»Éclairé sur ces divers points, le conseil de guerre, à la majorité des voix, a condamné François Caracciolo non-seulement à la peine de mort, mais encore à une mort ignominieuse.

»Ladite sentence ayant été présentée à milord Nelson, il a approuvé la condamnation et ordonné qu'à cinq heures de ce même jour la sentence fût mise à exécution, en pendant le condamné à la vergue de misaine et en l'y laissant pendu jusqu'au coucher du soleil, heure à laquelle la corde serait coupée et le corps jeté à la mer.

»Ce matin, à midi, j'ai reçu cet ordre; à une heure et demie, le coupable, condamné, était transporté à bord de la Minerve et mis en chapelle, et, à cinq heures du soir, la sentence était accomplie selon l'ordre qui en avait été donné.

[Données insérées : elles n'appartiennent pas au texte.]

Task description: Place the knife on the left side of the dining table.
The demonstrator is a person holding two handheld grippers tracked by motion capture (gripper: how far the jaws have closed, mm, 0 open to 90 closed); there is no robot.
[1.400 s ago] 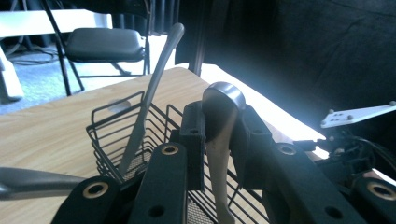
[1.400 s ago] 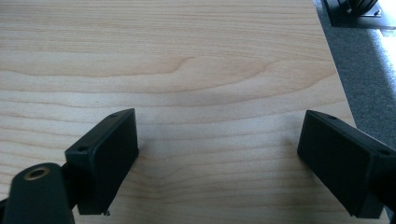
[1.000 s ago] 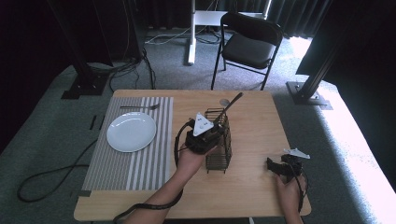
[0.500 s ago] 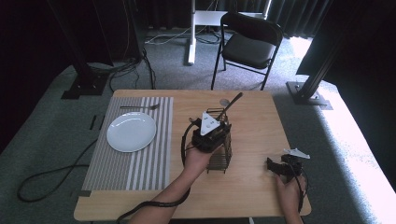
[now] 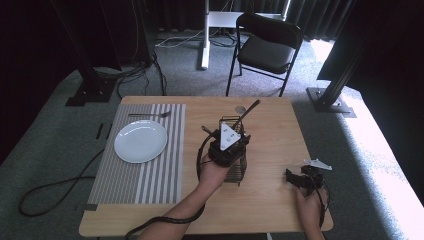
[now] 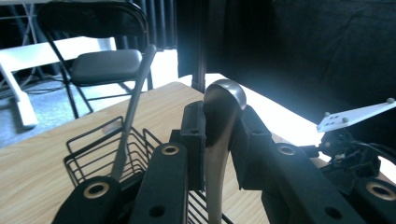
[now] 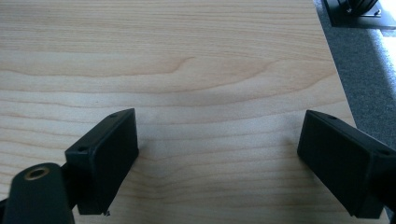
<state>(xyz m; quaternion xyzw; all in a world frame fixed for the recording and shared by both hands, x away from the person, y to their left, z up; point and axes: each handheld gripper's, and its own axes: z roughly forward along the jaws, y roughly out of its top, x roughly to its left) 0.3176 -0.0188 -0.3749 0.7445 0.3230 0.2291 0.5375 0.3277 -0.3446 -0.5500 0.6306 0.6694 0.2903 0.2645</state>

»Je m'empresse, pour remplir mon devoir, de vous faire cette communication, et, avec le profond respect que je vous ai voué, j'ai l'honneur d'être,

»De Votre Éminence,
»Le très-dévoué serviteur,
»Comte DE THURN.»

Ruffo, atterré, relut deux fois la dernière phrase. Cette communication était-elle l'accomplissement d'un devoir, ou simplement une insulte.

En tout cas, c'était un défi.

Ruffo y vit une insulte.

En effet, seul, comme vicaire général, seul, comme aller ego du roi, Ruffo avait le droit de vie et de mort dans le royaume des Deux-Siciles. D'où venait donc que cet intrus, cet étranger, cet Anglais, dans le port de Naples, sous ses yeux, pour le défier sans doute,--après avoir déchiré la capitulation, après avoir, à l'aide d'une équivoque indigne d'un soldat loyal, fait conduire sous le feu des vaisseaux les tartanes qui portaient les prisonniers,--condamnait à mort, et à une mort infâme, un prince napolitain, plus grand que lui par la naissance, égal à lui par la dignité?

Qui avait donné à ce juge improvisé de pareils pouvoirs?